_Task objective_
The lines from the start of the records through the one containing "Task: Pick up" are to be restated word for word; please include both ends.

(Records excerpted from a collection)

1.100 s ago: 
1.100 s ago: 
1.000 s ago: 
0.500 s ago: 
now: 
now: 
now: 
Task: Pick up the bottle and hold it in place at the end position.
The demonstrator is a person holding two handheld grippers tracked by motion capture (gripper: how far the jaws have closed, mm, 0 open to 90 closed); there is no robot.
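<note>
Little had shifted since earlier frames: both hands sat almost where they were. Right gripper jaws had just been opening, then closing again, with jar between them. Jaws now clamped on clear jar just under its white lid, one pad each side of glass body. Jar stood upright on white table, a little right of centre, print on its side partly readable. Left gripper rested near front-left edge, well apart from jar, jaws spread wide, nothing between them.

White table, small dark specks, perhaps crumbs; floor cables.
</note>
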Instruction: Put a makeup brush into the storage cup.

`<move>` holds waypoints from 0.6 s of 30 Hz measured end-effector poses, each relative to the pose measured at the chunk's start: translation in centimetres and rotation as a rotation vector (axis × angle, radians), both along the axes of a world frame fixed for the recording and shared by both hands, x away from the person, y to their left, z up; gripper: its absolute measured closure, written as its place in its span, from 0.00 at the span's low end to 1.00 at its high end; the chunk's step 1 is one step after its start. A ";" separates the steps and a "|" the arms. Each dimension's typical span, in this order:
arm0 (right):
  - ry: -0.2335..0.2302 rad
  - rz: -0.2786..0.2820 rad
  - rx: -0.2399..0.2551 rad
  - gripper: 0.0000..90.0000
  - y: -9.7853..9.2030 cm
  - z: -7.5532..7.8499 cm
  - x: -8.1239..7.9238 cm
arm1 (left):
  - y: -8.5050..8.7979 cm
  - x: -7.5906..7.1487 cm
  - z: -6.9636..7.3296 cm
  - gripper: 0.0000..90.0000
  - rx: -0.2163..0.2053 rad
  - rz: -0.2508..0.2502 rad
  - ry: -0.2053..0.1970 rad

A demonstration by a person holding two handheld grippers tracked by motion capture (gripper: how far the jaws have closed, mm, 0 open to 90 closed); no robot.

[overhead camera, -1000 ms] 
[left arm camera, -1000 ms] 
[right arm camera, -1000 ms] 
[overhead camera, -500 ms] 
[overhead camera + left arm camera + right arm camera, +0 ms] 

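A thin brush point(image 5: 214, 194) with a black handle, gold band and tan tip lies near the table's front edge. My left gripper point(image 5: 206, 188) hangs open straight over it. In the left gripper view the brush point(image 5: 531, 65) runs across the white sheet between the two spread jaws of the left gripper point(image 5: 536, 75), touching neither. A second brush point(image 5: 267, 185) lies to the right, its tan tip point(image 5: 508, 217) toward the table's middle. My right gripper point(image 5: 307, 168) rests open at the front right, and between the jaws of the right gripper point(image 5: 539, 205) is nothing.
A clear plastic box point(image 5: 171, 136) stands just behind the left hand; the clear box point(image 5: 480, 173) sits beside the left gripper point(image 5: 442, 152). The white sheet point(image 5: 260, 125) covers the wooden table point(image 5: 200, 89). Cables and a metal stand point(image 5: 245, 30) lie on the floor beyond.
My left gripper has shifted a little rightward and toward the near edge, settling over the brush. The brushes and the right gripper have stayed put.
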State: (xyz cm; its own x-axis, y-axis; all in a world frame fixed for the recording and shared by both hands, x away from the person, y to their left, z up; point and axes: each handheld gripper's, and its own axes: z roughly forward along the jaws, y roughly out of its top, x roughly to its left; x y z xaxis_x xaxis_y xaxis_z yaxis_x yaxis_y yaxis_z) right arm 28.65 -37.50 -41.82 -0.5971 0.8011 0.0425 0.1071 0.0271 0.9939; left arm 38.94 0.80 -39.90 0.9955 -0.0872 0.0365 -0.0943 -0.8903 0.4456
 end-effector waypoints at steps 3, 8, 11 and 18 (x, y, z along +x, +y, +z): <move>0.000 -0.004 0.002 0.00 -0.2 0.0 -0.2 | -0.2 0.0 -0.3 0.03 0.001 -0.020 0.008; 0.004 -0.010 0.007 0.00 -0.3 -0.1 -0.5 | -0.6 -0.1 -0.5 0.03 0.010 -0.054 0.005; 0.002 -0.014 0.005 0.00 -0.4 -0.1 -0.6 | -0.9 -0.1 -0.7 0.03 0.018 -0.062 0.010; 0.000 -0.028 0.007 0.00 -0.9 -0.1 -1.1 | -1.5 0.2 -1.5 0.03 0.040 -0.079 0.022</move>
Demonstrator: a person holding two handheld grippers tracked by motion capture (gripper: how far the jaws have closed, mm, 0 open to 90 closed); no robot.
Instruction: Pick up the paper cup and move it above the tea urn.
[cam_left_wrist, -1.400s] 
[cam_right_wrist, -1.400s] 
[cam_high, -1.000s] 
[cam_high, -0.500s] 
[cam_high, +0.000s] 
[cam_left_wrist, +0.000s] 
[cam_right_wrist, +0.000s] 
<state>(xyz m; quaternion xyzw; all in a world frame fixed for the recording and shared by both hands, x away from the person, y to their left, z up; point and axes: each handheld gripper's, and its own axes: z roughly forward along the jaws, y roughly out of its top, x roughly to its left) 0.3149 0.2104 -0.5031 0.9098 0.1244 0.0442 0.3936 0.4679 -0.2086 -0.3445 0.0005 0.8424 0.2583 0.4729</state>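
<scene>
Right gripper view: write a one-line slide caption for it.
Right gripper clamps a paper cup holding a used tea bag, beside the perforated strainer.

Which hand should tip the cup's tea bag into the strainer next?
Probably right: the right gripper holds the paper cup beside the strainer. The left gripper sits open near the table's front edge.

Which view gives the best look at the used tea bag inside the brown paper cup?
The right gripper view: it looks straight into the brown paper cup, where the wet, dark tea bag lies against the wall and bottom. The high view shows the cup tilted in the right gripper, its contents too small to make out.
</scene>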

_The answer_
1.100 s ago: 
1.100 s ago: 
1.000 s ago: 
0.500 s ago: 
now: 
now: 
now: 
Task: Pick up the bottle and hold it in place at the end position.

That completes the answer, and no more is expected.